Hawk threat....

Yes, I have noticed the same hawks in the same areas around our property. Many of the farms around here seem to have resident hawks that hunt in the same areas daily. That is why I was hoping this one would move on if it doesn't get a free meal in my yard.
 
The one thing you have to realize is hawks are opportunistic hunters. While they might never bother your chickens, if a hawk is hungry enough because it can't seem to catch a rabbit, it will go after something bigger than what it's used to. Once it's successful, a switch flips in their brain that this is an acceptable prey item, it was easy enough to catch and it allowed them to crop up on it. Some hawks just go after anything and everything it thinks it can catch, I've have falconer friends who had birds like that, my own hawk was quite reserved when it came to hunting squirrels. I lost him for 2.5 hours on a hunt on Christmas Eve, and found him under a giant log with a squirrel he caught. After that he would bolt at any squirrel he saw.

Most hawks will go to roost about 5-20 minutes before sunset, but you can never really know what one might be thinking if it spots a chicken and it's hungry.

Can a hawk (Red Tail or Coopers Hawk - I think those are the most common in Massachusetts) pick up a chicken and fly off with it?
 
Last edited:
Can a hawk (Red Tail or Coopers Hawk - I think those are the most common in Massachusetts) pick up a chicken and fly off with it?


I have had both kill chickens.
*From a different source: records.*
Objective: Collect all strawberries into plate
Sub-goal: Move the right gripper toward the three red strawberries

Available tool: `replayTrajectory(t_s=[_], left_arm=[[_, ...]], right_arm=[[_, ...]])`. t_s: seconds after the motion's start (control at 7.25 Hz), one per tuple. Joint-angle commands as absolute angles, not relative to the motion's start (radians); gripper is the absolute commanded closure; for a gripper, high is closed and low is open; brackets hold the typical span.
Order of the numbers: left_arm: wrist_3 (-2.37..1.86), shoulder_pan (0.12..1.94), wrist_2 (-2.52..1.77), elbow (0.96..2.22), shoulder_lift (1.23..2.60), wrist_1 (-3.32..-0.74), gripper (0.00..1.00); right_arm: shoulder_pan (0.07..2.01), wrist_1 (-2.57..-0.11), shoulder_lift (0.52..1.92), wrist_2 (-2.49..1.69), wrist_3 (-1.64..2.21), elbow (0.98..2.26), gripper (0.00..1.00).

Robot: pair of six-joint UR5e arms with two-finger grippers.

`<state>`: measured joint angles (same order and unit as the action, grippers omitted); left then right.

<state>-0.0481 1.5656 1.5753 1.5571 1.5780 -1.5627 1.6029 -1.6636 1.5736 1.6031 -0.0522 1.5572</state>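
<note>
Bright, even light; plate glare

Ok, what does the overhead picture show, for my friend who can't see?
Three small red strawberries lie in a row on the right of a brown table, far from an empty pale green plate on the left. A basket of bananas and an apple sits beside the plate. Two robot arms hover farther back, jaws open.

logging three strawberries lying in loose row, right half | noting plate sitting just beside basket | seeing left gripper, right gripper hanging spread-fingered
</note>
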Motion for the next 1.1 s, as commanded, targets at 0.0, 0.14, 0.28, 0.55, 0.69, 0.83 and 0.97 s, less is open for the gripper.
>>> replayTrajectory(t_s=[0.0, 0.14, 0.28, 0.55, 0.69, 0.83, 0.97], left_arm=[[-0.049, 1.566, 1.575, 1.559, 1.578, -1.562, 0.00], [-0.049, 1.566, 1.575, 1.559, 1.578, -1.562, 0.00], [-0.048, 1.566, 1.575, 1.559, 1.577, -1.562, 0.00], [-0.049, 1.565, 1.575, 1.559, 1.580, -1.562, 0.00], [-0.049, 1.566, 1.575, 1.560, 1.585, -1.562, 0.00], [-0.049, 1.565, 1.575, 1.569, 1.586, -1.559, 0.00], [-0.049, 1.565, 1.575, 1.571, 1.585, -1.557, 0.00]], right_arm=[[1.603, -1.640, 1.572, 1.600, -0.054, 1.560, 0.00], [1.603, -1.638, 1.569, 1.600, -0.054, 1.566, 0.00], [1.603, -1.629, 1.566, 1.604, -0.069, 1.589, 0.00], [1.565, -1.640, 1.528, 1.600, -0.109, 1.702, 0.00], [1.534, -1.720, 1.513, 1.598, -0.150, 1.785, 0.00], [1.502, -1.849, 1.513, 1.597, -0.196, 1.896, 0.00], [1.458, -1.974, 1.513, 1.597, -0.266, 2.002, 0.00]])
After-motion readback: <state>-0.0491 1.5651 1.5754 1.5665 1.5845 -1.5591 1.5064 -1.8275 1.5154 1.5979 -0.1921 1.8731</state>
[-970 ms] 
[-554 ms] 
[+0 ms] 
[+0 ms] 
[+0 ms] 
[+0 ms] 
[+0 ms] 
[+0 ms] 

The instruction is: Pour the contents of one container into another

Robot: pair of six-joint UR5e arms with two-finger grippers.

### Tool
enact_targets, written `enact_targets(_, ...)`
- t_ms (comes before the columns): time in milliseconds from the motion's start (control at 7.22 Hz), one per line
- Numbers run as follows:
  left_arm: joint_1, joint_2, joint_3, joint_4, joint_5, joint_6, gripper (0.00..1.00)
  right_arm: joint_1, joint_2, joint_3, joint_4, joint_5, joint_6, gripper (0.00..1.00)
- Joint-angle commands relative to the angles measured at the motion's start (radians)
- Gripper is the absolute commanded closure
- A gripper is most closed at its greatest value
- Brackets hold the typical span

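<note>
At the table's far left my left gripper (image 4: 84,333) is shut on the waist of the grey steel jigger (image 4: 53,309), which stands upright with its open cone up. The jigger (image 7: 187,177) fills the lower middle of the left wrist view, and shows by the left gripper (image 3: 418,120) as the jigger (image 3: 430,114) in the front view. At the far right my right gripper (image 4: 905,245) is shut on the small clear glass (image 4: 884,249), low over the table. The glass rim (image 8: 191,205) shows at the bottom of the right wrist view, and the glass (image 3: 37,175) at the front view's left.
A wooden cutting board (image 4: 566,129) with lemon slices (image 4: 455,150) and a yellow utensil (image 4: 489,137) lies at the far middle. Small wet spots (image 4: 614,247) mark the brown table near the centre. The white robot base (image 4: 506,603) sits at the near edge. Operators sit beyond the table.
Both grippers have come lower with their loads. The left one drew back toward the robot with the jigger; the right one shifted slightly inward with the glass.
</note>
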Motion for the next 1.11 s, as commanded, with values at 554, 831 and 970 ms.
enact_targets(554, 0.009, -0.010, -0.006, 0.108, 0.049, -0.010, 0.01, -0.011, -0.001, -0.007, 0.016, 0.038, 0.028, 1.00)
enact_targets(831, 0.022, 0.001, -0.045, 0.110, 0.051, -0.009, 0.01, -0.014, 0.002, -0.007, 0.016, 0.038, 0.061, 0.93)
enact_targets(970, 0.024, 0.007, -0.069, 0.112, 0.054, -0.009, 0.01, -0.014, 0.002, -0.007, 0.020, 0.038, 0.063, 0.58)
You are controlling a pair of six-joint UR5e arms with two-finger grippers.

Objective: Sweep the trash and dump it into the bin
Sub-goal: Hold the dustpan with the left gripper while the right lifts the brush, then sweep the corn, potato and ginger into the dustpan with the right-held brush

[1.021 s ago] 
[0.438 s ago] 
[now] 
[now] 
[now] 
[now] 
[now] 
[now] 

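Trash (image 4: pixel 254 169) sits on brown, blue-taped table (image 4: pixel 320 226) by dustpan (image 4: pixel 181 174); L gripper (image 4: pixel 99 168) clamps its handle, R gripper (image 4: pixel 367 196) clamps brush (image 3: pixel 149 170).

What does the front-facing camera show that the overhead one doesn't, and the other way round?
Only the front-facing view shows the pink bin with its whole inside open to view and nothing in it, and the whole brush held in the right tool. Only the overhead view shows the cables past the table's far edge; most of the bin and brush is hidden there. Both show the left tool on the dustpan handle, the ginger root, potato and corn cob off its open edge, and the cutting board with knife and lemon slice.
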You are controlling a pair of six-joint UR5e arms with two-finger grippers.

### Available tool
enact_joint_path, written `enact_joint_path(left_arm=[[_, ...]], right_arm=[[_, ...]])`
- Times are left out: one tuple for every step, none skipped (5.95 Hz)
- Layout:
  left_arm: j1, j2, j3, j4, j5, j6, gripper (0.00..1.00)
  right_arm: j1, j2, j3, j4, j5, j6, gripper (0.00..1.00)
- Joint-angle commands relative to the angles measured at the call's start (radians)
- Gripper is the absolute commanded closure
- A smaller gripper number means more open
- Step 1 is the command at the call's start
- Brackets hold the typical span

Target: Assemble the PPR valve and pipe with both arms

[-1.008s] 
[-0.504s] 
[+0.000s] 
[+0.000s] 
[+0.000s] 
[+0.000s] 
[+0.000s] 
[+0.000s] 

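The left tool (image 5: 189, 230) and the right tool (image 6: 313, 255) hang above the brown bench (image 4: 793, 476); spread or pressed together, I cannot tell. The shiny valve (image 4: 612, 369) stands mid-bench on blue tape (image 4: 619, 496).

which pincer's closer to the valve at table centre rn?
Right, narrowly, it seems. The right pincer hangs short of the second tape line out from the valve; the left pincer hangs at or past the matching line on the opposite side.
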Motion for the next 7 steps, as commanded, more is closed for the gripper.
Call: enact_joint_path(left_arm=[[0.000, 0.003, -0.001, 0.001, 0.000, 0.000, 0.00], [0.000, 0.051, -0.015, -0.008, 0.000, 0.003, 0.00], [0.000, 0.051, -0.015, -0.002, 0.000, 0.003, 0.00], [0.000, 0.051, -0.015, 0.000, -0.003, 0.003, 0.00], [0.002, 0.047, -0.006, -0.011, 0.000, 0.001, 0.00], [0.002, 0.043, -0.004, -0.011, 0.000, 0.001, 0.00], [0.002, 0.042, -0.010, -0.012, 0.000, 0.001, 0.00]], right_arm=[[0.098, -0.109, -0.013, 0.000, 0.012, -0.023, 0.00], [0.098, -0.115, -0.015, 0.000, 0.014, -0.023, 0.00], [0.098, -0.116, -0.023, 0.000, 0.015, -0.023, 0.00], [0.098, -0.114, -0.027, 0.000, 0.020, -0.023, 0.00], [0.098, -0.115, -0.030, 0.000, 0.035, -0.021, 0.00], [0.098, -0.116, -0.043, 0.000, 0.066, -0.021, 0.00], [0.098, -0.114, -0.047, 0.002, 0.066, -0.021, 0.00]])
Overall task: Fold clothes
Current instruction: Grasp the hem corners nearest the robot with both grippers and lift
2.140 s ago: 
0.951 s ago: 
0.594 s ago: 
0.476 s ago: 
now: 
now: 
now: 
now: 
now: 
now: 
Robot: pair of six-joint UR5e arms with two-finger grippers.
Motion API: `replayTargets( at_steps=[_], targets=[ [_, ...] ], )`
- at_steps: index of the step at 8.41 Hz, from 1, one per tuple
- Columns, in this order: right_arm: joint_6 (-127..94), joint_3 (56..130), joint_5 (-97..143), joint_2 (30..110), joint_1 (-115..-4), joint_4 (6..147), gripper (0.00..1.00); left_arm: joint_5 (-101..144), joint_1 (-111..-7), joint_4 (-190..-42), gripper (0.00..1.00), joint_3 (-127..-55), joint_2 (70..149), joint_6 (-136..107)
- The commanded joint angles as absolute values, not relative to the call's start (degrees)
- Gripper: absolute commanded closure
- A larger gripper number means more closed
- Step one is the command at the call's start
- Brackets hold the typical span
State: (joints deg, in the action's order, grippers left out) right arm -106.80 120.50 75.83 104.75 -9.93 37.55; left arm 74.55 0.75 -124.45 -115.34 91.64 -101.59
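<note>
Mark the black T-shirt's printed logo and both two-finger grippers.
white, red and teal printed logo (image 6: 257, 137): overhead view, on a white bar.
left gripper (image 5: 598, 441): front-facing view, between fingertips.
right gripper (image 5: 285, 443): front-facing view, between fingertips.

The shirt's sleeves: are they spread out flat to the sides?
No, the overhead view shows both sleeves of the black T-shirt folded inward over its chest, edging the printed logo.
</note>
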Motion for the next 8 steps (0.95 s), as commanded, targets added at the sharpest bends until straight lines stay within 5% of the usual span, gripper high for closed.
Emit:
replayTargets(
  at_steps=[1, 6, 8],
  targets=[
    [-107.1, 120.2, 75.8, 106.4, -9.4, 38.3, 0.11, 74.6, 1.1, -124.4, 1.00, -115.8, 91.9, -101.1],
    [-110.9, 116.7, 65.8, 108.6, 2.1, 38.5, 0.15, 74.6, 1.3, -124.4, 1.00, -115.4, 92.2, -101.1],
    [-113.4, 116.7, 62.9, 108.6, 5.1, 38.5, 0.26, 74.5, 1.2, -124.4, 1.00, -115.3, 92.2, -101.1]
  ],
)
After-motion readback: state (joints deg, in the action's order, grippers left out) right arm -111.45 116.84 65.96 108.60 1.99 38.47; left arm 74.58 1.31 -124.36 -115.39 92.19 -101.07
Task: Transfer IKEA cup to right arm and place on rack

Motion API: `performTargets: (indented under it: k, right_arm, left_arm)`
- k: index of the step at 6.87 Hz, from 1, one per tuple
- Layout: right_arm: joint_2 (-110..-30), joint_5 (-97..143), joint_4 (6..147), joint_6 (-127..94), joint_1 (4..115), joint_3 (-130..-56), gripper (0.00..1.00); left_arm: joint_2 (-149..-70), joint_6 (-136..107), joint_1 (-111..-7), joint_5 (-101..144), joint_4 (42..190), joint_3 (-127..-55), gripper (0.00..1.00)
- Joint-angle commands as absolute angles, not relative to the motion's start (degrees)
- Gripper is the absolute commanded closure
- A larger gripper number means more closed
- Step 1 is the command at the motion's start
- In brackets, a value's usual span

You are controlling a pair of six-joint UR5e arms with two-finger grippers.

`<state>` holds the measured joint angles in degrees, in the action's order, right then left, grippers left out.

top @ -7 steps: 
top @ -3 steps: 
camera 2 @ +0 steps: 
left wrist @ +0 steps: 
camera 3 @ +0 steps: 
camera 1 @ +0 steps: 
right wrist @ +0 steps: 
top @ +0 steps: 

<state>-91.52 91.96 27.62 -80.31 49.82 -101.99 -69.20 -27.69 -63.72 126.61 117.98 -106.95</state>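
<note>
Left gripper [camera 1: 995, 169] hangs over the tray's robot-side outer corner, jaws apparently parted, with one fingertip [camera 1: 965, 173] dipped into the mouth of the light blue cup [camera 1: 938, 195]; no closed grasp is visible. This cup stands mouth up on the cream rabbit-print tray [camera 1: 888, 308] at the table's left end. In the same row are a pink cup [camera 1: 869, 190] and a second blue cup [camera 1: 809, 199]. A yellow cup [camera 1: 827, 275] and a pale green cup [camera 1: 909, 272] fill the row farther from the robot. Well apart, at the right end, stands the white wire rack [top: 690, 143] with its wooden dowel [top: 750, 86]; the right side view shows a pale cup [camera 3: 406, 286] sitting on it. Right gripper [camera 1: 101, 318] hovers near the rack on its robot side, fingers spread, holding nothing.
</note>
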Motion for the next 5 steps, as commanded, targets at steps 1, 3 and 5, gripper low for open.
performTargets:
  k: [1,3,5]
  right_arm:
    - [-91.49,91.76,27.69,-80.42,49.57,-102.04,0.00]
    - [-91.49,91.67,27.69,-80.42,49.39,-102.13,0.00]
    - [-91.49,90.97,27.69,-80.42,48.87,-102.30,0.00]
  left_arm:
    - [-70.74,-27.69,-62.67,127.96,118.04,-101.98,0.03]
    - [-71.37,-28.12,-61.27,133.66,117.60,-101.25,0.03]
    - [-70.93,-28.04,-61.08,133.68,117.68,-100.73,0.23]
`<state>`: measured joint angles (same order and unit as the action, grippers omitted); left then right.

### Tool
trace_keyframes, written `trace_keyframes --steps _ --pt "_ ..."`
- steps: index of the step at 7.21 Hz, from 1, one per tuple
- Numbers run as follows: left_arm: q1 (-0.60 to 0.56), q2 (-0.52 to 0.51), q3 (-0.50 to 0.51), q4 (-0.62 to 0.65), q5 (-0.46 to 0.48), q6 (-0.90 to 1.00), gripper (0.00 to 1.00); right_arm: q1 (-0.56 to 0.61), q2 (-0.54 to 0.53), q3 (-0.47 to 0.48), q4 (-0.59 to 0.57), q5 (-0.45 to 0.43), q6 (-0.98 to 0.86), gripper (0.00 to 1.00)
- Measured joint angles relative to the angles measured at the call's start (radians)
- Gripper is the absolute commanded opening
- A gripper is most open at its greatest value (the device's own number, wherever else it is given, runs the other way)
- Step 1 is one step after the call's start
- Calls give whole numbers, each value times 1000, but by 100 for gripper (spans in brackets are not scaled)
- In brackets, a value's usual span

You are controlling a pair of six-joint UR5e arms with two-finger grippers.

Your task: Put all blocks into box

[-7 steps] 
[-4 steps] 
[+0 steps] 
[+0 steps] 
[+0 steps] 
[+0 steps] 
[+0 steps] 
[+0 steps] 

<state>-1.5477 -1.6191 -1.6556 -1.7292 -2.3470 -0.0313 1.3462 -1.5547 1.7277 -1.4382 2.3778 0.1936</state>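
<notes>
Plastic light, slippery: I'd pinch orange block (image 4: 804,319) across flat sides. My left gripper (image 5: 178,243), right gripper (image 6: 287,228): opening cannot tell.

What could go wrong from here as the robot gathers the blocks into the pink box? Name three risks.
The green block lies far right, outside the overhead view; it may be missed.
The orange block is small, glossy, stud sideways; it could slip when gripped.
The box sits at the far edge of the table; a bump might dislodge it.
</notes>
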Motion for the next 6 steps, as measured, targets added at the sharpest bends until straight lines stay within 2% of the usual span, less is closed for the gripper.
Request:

They never flew off with their victims, instead eating them where they were caught.
 
I had a redtail hawk kill, pluck the feathers completely and eat my 4-5 lb duck where it was caught to find the remains left only the skeleton, head and feet. I removed all that remained including the feathers...the hawk hung around for three weeks before finally moving on. I kept my ducks penned in, day and night during that time!
 
As said earlier, Redtails and Coopers will not fly off with a full grown chicken or duck. They'll usually eat them on the spot, anything quail-pigeon sized is about as big a prey item they are capable of flying off with.